Es ist die Nacht zum 1. Mai 1992. Ein paar hundert Grüne, Alternative und ehemalige Kommunisten feiern Abschied. Abschied von einem der letzten Symbole der Neuen Linken: dem KBW-Haus in Frankfurt am Main. Vorne spielt Winnetou II den Rock untergegangener Zeiten, und deutsche Exrevolutionäre geben sich dem Tanz hin; hinten servieren ihre ausländischen Freunde Bier und Wein. An den Wänden Plakate und Parolen aus den siebziger Jahren: „Vorwärts im Kampf um die Rechte der Arbeiterklasse und des Volkes! Vorwärts im Kampf für den Sieg des Sozialismus!“

Die Frankfurter Szene, sie stürmte immer entschlossen vorwärts. Und jetzt zieht sie um. Raus aus dem KBW-Bunker im proletarischen Gallusviertel beim Hauptbahnhof, rein in einen schicken Ökopalast in Bockenheim. In Bockenheim fühlt man sich heimisch, da ist die Uni, und da sind die Kneipen und Cafés, in denen man Joschka Fischer und Jürgen Habermas höchstpersönlich bei griechischem Wein beobachten kann.

Wie konnte es soweit kommen? Ein boomendes Frankfurt, ein geschickter Grundstückstausch, eine Großbank als Bauherr – wir werden das noch näher betrachten müssen. Doch jetzt steht es erst mal da, das neue Politzentrum, direkt am Westbahnhof in Bockenheim. Mit seiner mächtigen Glasfassade ähnelt es eher einem riesigen Gewächshaus als einem Bürobau für alternative Betriebe und Projekte. Der Anstrich innen wie außen nur in warmen Farbtönen, Blau, Violett und Grün; vor dem Eingang ein Feuchtbiotop, über das eine Brücke in das mehrstöckige Foyer führt. Unten plätschert ein begrüntes Wildwasser, Bambusbüsche neigen sich dem Besucher entgegen, in der Luft der Duft exotischer Pflanzen.

Gerd Heinemann, einst kommunistischer Funktionär und jetzt Hausverwalter, führt Besucher mit fühlbarem Stolz durch das neue Zentrum. Er sieht in ihm „ein beispielhaftes Gegenmodell zu den üblichen Büro- und Gewerbebauten“. Verwinkelte Gänge, Lichthöfe und asymmetrisch geschnittene Räume: Von der Hinterhausatmosphäre voll leichter Verkommenheit, in der alternative Projekte früher zu Hause waren, ist nichts zu spüren – alles professionell gestylt, vom schiefen Fenster bis zur extra zusammengemischten Farbe des Linoleums.
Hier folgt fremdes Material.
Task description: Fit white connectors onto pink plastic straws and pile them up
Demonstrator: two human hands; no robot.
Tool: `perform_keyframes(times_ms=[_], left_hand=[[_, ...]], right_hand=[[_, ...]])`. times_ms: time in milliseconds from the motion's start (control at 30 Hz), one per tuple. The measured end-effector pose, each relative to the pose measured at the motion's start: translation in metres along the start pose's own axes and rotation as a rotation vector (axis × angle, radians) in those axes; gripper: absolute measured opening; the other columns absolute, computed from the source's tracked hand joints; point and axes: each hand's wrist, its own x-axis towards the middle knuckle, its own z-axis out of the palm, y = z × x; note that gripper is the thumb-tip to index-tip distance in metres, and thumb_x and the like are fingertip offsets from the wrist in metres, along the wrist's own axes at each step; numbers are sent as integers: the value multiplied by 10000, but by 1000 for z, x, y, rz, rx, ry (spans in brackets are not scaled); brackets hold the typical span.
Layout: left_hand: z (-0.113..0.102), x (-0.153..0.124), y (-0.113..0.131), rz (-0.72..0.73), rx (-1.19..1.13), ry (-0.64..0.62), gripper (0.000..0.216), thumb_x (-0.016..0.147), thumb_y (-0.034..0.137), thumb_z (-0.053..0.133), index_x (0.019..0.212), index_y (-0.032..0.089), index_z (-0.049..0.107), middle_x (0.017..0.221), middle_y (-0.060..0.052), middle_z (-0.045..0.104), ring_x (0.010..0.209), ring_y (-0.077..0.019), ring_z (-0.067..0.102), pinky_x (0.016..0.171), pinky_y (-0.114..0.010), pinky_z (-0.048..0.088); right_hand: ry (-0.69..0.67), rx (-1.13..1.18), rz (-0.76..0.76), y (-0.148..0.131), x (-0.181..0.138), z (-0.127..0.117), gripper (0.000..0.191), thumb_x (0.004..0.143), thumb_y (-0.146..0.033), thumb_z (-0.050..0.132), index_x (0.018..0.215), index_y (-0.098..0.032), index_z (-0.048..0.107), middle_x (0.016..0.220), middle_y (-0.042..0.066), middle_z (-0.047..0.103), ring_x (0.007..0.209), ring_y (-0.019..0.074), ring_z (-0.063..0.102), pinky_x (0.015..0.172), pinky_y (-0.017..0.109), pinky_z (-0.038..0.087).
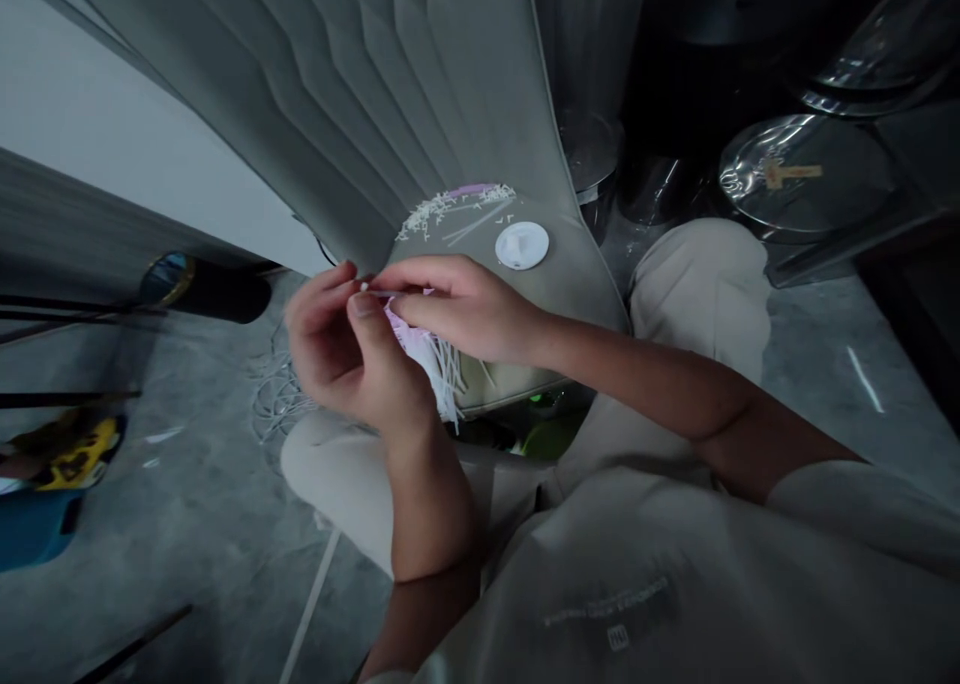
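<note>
Fringe of thin white strips [441, 374] on a pink sheet [401, 329] hangs pinched between the fingertips of the left hand [334, 349] and right hand [465, 309] above a grey padded cushion [577, 284], and too hard a tug from either closed grip could tear strands loose or drop them.

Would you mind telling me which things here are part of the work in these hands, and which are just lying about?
Part of the work: left hand; right hand; pink sheet with white fringe; scattered white bits.

Lying about: white round cap; coiled white cords; shiny round lid.
</note>
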Motion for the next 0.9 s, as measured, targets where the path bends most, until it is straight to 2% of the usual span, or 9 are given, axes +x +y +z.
perform_keyframes(times_ms=[200, 433, 600, 800, 900], left_hand=[[-2, -1, -2, -48, 1, -29, 70, 816, 193, 602, 852, 153, 647, 935, -41, 689, 941, -173, 637, 816, -343, 528], [-4, -4, -6, -98, -20, -60, 160, 846, 237, 578, 908, 148, 695, 922, -50, 708, 907, -185, 654, 865, -383, 524], [-7, -7, -3, -22, 35, -130, 301, 888, 326, 496, 1010, 135, 694, 1002, -76, 697, 985, -212, 640, 868, -410, 523], [-6, -7, -5, 102, -121, -178, 333, 871, 321, 508, 1098, 122, 649, 1017, -86, 706, 968, -212, 648, 868, -416, 509], [-4, -8, -5, 99, -172, -165, 317, 879, 319, 513, 1069, 107, 652, 992, -101, 707, 941, -218, 654, 840, -412, 513]], right_hand=[[22, -176, -28, 2, -3, 1, 211, 908, -258, 477, 736, -174, 565, 716, -31, 540, 712, 93, 476, 648, 221, 366], [78, -244, -58, 0, -6, 3, 157, 918, -251, 469, 806, -180, 553, 743, -34, 537, 703, 87, 467, 656, 217, 361], [56, -145, -105, 0, -6, 2, 185, 922, -203, 425, 776, -173, 534, 727, -31, 524, 696, 88, 468, 655, 218, 374], [-27, -2, -74, -1, -10, 7, 200, 915, -223, 446, 734, -171, 512, 738, -26, 534, 741, 93, 501, 690, 224, 410], [-49, 15, -85, -1, -12, 10, 205, 914, -245, 460, 737, -168, 532, 742, -28, 546, 757, 91, 513, 706, 223, 416]])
Verantwortlich für den Prachtbau ist das Tübinger Architektenbüro Eble und Sambeth. Bis ins Detail hat es auf eine möglichst umweltfreundliche und energiesparende Bauweise geachtet. Mooswände sorgen für eine ausreichende Luftfeuchtigkeit, die Abwärme der Druckerei im Erdgeschoß wird für die Heizung genutzt, für die Toilettenspülung wird Regenwasser verwendet. Alles entspricht den neuesten stadtökologischen und baubiologischen Erkenntnissen. Auf jede politische Symbolik wurde bewußt verzichtet. Nichts erinnert an die bewegten Tage der Frankfurter Szene, an den Häuserkampf oder an die Studentenbewegung – selbst die Farbe Rot war tabu. Statt dessen wurde darauf geachtet, daß Ionisatoren und Gleichfeldanoden den Staubanteil und den elektrischen Spannungsgehalt der Luft verringern.